TASK STATEMENT ->
Leave out the pictures and output exactly the lines below from the one with "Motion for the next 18" down to the one with "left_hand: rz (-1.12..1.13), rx", both of them included.
-------
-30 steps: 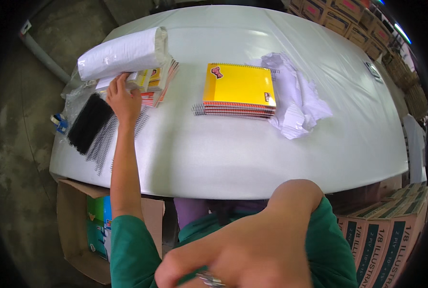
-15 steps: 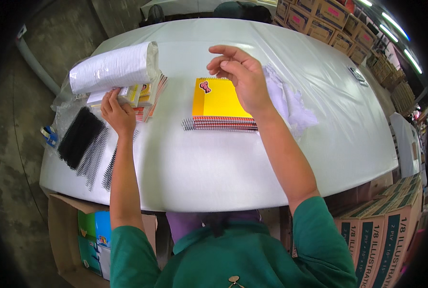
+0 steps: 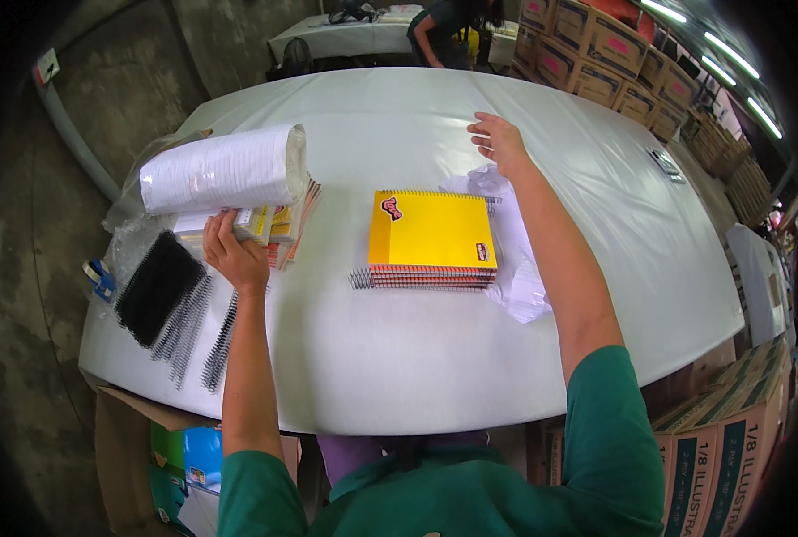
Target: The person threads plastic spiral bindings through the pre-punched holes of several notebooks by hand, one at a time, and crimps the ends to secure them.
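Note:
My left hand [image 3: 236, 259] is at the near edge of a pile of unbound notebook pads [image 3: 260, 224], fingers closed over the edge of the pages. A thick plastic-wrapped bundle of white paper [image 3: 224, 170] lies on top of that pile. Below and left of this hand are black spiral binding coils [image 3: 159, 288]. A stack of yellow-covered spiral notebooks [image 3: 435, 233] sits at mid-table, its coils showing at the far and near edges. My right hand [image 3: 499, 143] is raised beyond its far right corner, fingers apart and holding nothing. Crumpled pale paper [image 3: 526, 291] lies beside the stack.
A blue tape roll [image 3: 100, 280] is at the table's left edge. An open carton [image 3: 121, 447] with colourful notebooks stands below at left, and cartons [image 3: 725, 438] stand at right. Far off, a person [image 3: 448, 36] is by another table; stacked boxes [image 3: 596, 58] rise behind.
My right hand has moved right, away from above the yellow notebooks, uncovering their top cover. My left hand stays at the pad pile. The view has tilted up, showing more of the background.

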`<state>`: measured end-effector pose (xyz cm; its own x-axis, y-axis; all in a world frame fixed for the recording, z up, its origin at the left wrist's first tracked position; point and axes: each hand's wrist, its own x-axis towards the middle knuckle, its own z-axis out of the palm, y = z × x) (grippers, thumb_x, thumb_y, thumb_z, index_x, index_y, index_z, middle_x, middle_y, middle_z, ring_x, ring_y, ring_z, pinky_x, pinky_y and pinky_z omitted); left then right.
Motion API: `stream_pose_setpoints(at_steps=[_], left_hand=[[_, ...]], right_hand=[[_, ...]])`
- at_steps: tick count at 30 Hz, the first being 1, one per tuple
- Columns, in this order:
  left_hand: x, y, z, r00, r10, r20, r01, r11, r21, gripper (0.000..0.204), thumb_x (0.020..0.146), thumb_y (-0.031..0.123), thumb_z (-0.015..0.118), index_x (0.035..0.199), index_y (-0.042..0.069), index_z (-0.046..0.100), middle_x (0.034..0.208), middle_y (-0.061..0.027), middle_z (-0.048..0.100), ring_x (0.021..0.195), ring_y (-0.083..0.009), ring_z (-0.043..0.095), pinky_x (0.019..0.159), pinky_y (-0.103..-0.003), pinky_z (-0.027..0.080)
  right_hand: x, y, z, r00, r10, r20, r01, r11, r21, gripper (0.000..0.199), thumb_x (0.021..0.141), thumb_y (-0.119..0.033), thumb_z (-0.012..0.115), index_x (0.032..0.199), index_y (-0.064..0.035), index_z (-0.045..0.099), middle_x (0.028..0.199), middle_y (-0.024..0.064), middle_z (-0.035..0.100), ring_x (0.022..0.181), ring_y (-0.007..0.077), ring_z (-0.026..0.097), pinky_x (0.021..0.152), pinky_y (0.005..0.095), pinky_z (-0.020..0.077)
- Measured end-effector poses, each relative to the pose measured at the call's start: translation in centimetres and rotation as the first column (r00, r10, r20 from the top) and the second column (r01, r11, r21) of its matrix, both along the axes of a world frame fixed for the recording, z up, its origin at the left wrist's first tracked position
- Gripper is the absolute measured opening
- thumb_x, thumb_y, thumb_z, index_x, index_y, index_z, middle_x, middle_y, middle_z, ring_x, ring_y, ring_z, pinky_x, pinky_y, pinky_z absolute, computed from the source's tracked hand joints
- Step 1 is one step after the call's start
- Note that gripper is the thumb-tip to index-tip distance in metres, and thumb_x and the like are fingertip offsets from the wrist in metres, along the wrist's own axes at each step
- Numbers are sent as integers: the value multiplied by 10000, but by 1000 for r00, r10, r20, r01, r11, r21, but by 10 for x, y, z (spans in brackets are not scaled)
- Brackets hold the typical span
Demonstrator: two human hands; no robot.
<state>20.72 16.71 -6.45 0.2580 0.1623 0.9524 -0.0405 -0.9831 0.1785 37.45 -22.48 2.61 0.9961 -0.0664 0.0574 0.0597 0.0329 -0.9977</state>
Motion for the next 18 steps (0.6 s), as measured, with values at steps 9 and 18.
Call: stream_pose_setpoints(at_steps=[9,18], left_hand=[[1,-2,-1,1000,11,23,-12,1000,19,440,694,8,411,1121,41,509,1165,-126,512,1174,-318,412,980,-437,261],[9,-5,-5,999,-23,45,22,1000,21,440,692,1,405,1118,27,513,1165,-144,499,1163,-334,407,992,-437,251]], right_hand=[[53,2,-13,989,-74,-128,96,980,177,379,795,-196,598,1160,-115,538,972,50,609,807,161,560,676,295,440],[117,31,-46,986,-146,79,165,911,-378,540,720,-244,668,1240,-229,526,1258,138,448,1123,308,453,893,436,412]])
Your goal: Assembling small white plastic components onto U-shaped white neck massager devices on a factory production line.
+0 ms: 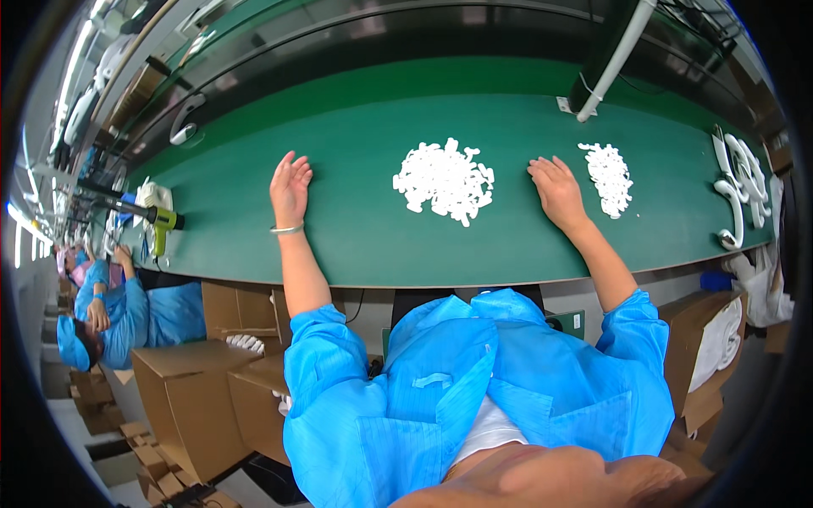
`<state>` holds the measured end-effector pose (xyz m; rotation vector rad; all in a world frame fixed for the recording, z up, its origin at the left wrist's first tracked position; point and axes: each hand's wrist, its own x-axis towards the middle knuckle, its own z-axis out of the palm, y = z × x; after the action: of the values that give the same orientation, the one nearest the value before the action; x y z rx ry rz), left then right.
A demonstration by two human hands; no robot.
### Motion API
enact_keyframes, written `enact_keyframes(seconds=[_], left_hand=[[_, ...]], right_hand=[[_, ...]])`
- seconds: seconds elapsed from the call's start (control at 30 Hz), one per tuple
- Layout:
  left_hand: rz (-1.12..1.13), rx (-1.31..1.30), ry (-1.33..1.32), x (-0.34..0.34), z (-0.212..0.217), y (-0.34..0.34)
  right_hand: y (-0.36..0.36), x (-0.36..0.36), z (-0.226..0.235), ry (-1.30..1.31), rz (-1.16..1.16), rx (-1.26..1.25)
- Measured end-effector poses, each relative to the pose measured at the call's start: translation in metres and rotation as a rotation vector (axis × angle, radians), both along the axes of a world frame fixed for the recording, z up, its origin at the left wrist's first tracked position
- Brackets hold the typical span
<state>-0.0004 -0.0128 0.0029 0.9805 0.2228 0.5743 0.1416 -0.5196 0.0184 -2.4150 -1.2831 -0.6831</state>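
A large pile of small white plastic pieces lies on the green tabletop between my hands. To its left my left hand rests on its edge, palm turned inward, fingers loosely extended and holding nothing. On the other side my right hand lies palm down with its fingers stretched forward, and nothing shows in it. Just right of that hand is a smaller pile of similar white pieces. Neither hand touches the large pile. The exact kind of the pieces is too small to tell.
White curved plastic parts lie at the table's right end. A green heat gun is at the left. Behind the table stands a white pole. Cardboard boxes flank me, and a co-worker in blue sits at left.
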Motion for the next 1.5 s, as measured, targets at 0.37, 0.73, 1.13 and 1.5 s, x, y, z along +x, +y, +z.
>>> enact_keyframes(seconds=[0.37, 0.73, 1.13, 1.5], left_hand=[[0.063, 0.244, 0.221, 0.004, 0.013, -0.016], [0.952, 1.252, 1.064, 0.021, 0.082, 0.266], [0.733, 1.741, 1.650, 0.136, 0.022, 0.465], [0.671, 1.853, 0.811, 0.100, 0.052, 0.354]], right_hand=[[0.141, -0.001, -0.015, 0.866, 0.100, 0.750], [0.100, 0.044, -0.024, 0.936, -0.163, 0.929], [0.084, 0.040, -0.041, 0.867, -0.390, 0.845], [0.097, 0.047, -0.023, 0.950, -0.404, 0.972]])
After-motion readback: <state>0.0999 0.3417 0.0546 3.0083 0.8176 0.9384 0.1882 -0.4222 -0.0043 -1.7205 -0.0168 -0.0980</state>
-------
ANSWER TO THIS PROBLEM ->
Motion for the next 18 steps (0.6 s), as measured, with values at steps 9 and 18.
Call: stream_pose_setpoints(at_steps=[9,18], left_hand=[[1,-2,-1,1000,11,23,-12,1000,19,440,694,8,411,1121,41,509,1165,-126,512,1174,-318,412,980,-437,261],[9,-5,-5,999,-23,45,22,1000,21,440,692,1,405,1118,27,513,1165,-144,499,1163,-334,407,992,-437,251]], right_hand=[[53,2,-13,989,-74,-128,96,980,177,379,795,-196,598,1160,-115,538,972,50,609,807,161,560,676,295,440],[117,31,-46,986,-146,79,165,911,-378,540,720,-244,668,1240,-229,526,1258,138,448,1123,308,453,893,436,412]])
Your goal: Assembling small white plastic components onto U-shaped white neck massager devices on a factory production line.
+0 ms: 
`<state>` holds the measured end-effector pose (xyz m; rotation vector rad; all in a world frame fixed for the recording, z up, its origin at the left wrist's first tracked position; point and axes: each hand's wrist, its own x-axis towards the middle knuckle, its own z-axis out of the palm, y = z × x; after the action: of the values that give the same orientation, the one nearest the value before the action; x y z rx ry rz), left then right.
A demonstration by two human hands; no robot.
### Motion API
enact_keyframes, written `enact_keyframes(seconds=[_], left_hand=[[_, ...]], right_hand=[[_, ...]])`
- seconds: seconds elapsed from the call's start (control at 30 Hz), one per tuple
- Layout:
  left_hand: rz (-1.12..1.13), rx (-1.31..1.30), ry (-1.33..1.32), x (-0.34..0.34), z (-0.212..0.217), y (-0.34..0.34)

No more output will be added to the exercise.